As a single point of anecdata, I personally am fairly prone to negative thoughts and self-blame, and find this super helpful for overcoming that. My Inner Simulator seems to be much better grounded than my spirals of anxiety, and not prone to the same biases.
I’m stressing out about a tiny mistake I made, and am afraid that a friend of mine will blame me for it. So I simulate having the friend find out and get angry with me about it, and ask myself ‘am I surprised at this outcome’. And discover that yes, I am very surprised by this outcome—that would be completely out of character and would feel unreasonable to me in the moment.
I have an upcoming conversation with someone new and interesting, and I’m feeling insecure about my ability to make good first impressions.

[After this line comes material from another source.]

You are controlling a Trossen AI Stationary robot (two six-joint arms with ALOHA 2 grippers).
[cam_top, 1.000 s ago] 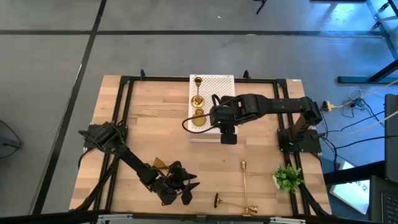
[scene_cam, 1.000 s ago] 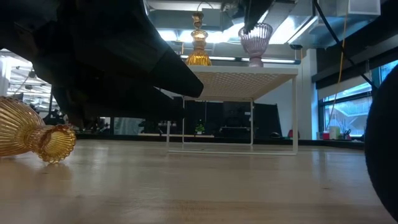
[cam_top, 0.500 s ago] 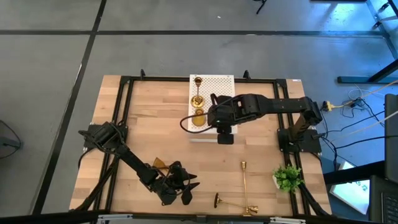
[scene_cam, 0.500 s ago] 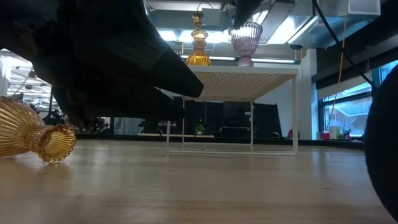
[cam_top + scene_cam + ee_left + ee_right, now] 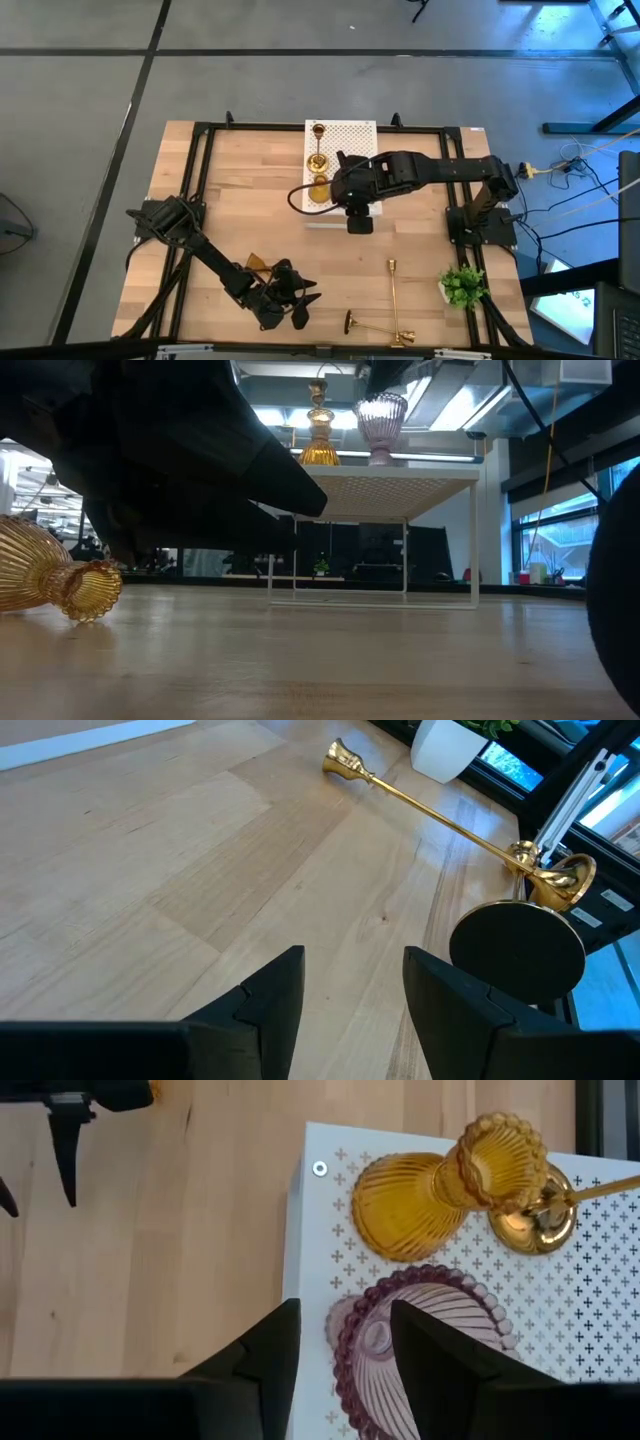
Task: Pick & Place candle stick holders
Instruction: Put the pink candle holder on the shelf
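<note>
- Grey floor surrounds a pale wooden tabletop (image 5: pixel 250 200) framed by black rails; a potted plant (image 5: pixel 462 285) sits at its near right corner.
- At the far middle stands a white perforated box (image 5: pixel 345 135), raised on thin legs in the low view, so it seems to be the drop-off for the holders.
- On it stand a brass candlestick (image 5: pixel 317 145) and an amber goblet (image 5: pixel 420 1192), close together along one edge, probably to leave room for more.
- Right pincer (image 5: pixel 340 1350) hangs over the box with a purple goblet (image 5: pixel 425 1345) upright between its fingers; the foot looks at or just above the box top, right beside the amber one, and I cannot tell whether the pads press it. I judge this the placing step.
- Left pincer (image 5: pixel 350 990) waits low over the near left of the tabletop, fingers apart and empty.
- Left to move: a second amber goblet (image 5: pixel 45 570) on its side just beside the left arm, and two brass candlesticks (image 5: pixel 392 295) lying at the near edge, one long stem (image 5: pixel 430 810) stretched flat, one dark round base (image 5: pixel 515 950) facing the left wrist camera.
- No brand, label or writing can be read anywhere.
</note>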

I simulate the conversation happening, and leaving feeling like it went super well, and check how surprised I feel. And discover that I don’t feel surprised, that in fact that this happens reasonably often.
Such a person could also come up with a way they could improve their life, fail to implement it, and then feel guilty when their reality fails to measure up to their imagined future.
This seems like a potentially fair point. I sometimes encounter this problem. Though I find that my Inner Sim is a fair bit better calibrated about what solutions might actually work. Eg it has a much better sense for ‘I’ll just procrastinate and forget about this’. On balance, I find that the benefits of ‘sometimes having a great idea that works’ + the motivation to implement it far outweighs this failure mode, but your mileage may vary.